You usually don't want max_tokens=none - that's the cause of the problem, not the fix. When max_tokens is None, the request goes out without an explicit output ceiling, so the provider applies its own default (often 2,048 or 4,096) and truncates the response. This happens because of bug #4404, where model.max_tokens in config.yaml is silently dropped and self.max_tokens ends up None. Set an explicit value instead: HERMES_MAX_TOKENS=8192 in ~/.hermes/.env, which reaches the API even when the config path is broken. On OpenRouter, avoid an over-large value (Hermes hardcoding 64,000 triggers credit-reservation failures, #22879).

Q: How do I increase the output length in Hermes Agent?

Set HERMES_MAX_TOKENS=8192 in ~/.hermes/.env (the config.yaml path may not work due to bug #4404). For Ollama, create a Modelfile with PARAMETER num_ctx 8192 and PARAMETER num_predict 1024. For cloud providers, verify the max_tokens value in verbose logs. Use /compress regularly to free context space during long sessions.
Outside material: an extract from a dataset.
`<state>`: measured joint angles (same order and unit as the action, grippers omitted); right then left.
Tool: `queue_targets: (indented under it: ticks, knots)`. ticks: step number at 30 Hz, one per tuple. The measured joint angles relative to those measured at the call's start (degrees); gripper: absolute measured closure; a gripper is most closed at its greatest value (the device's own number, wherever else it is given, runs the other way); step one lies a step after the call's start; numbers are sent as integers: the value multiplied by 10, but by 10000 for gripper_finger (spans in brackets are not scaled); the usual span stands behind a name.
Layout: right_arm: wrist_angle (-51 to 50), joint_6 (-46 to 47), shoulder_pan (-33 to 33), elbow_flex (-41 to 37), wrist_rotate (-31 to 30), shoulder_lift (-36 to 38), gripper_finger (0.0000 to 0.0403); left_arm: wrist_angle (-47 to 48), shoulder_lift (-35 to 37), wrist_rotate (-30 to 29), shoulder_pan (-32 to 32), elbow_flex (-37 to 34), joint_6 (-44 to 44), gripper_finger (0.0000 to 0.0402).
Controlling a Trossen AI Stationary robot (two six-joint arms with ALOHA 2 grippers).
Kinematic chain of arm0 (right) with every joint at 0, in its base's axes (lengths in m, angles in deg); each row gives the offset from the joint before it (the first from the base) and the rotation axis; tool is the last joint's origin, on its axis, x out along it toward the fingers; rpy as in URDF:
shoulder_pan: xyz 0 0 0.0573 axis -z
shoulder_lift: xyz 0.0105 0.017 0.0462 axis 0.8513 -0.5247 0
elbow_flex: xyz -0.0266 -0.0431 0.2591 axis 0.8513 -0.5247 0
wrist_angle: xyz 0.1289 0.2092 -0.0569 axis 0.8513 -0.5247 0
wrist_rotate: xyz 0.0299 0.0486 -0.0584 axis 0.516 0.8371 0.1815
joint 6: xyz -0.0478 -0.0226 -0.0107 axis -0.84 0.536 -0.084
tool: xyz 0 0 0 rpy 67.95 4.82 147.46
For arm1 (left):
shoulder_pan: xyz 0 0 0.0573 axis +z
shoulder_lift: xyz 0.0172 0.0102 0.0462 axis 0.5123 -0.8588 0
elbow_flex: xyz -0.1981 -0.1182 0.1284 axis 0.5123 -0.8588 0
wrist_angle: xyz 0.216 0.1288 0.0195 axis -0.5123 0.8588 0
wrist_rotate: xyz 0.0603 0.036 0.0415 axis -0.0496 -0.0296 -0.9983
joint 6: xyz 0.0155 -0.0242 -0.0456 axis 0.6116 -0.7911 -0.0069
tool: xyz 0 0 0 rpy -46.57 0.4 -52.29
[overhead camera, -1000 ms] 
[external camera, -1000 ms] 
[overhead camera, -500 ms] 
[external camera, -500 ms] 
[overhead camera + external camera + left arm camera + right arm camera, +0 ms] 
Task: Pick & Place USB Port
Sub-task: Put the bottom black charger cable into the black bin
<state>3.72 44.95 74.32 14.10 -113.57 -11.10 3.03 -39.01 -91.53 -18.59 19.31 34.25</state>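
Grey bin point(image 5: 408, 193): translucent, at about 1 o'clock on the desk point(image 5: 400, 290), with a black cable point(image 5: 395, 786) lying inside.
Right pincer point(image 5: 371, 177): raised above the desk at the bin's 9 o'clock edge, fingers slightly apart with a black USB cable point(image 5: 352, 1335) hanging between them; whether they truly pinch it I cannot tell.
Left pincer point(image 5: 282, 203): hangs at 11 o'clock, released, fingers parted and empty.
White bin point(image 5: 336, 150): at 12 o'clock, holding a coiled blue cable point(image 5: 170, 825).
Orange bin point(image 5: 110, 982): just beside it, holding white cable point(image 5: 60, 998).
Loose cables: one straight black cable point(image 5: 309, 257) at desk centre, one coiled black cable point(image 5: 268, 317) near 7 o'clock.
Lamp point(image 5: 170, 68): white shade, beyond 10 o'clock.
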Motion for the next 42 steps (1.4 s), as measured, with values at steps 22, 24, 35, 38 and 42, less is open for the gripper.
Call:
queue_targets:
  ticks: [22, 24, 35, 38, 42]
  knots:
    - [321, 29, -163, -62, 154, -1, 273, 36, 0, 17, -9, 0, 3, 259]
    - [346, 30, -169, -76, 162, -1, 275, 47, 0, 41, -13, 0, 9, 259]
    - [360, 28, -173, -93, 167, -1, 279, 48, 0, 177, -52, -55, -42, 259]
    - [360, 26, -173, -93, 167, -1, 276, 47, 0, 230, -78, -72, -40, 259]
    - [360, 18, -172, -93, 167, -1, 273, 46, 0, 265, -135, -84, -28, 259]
Q: Why does /compress not work in Hermes?

If your model's context_length equals 64,000 (the MINIMUM_CONTEXT_LENGTH constant), auto-compression never triggers due to a math bug (#14690, P1, open). The threshold calculation produces 100% of the context window, which is unreachable. Fix: set model.context_length in config.yaml to a value above 64,000 (e.g., 128000) so the threshold calculation works correctly.
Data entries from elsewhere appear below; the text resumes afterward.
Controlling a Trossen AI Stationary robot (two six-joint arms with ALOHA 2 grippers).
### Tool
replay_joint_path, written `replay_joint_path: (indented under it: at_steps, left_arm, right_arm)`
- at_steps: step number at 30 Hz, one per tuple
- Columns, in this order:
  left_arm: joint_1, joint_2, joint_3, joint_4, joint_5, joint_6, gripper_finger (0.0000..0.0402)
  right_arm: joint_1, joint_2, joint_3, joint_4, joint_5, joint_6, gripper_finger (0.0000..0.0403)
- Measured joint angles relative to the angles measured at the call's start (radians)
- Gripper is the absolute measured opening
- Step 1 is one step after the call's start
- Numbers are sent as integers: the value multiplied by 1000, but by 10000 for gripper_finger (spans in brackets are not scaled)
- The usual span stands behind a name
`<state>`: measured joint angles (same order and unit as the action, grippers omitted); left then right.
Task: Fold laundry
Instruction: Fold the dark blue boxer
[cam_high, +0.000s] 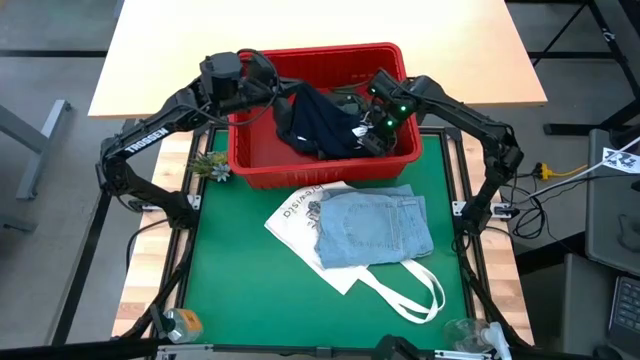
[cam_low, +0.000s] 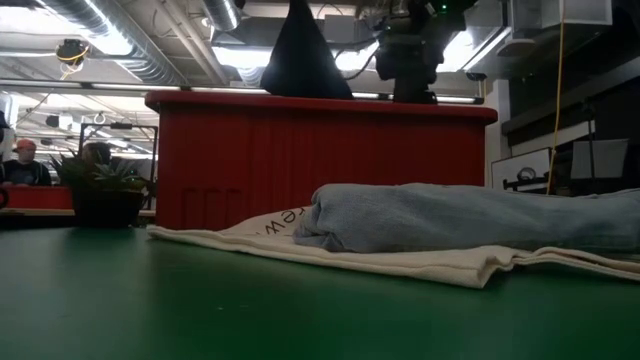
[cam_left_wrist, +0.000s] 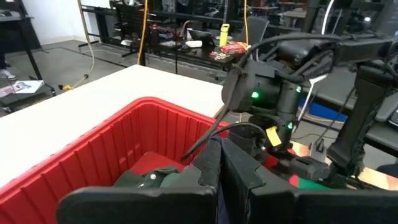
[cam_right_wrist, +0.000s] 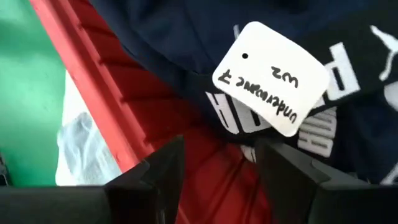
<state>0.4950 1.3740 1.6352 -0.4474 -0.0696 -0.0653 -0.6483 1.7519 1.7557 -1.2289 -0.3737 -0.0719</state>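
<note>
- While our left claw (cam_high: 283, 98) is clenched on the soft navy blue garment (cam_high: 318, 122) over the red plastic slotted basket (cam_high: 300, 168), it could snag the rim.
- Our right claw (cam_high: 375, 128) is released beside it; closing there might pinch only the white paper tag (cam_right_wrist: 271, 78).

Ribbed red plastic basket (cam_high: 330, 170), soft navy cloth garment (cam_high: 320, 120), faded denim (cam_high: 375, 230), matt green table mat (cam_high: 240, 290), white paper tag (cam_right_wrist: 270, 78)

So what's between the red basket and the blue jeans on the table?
In the high view, only the white tote bag shows between the red basket and the folded jeans. The jeans lie on top of that bag.
</note>
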Motion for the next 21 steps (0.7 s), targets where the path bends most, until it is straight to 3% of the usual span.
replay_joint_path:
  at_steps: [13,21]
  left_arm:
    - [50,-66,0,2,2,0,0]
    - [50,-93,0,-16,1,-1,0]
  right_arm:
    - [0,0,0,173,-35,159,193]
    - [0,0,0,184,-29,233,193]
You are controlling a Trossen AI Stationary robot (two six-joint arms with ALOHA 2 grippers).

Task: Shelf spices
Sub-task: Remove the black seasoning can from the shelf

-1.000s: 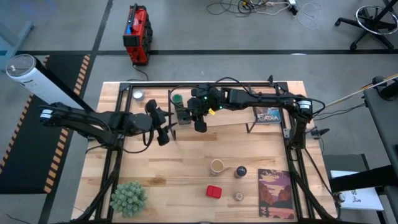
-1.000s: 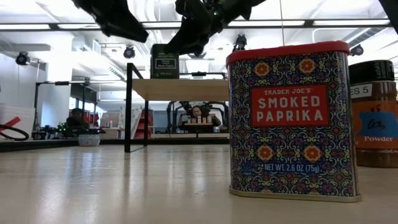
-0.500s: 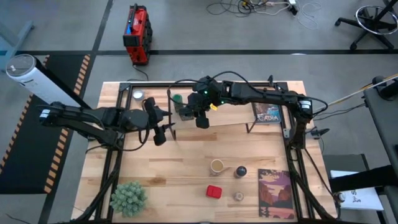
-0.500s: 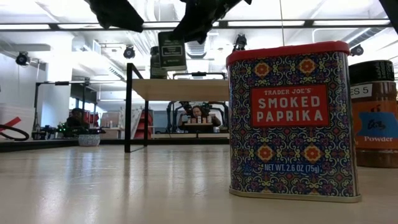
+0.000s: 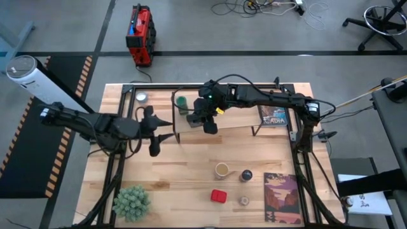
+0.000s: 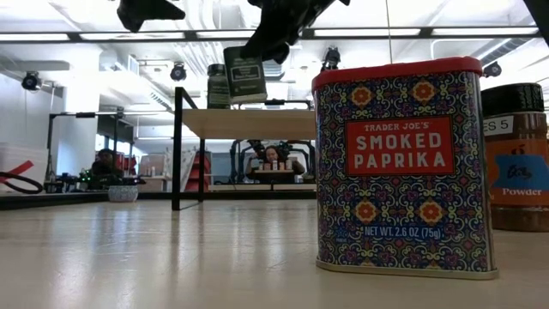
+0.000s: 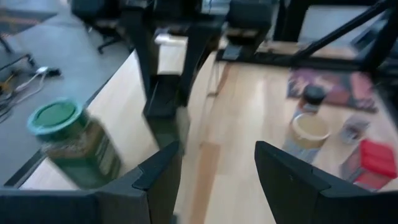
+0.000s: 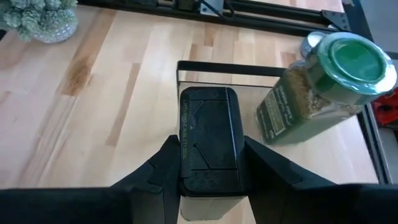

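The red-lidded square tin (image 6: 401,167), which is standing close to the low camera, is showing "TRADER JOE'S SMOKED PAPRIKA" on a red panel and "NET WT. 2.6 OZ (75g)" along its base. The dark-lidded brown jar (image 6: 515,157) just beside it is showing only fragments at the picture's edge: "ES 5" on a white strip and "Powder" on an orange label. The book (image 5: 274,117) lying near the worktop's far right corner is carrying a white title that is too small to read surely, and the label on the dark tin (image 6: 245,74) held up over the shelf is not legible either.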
The agent starts generating. Mid-sentence, it stops. Response truncated (finish_reason='length') - the model hit max output tokens. The output is useless. The conversation is broken. Here are five causes from real GitHub issues and a copy-paste fix for each. If you want to paste your exact error string and see what it means first, try our response-truncated error decoder.

This is the same error whether you see it as finish_reason='length', "response truncated due to output length limit," or "model hit max output tokens" - Hermes and the underlying provider just phrase it differently. As of June 2026, this bug still persists in some configurations (see GitHub issue #26425, opened in May 2026, reporting truncation even after the earlier fixes were merged). This post is kept current as new reports land.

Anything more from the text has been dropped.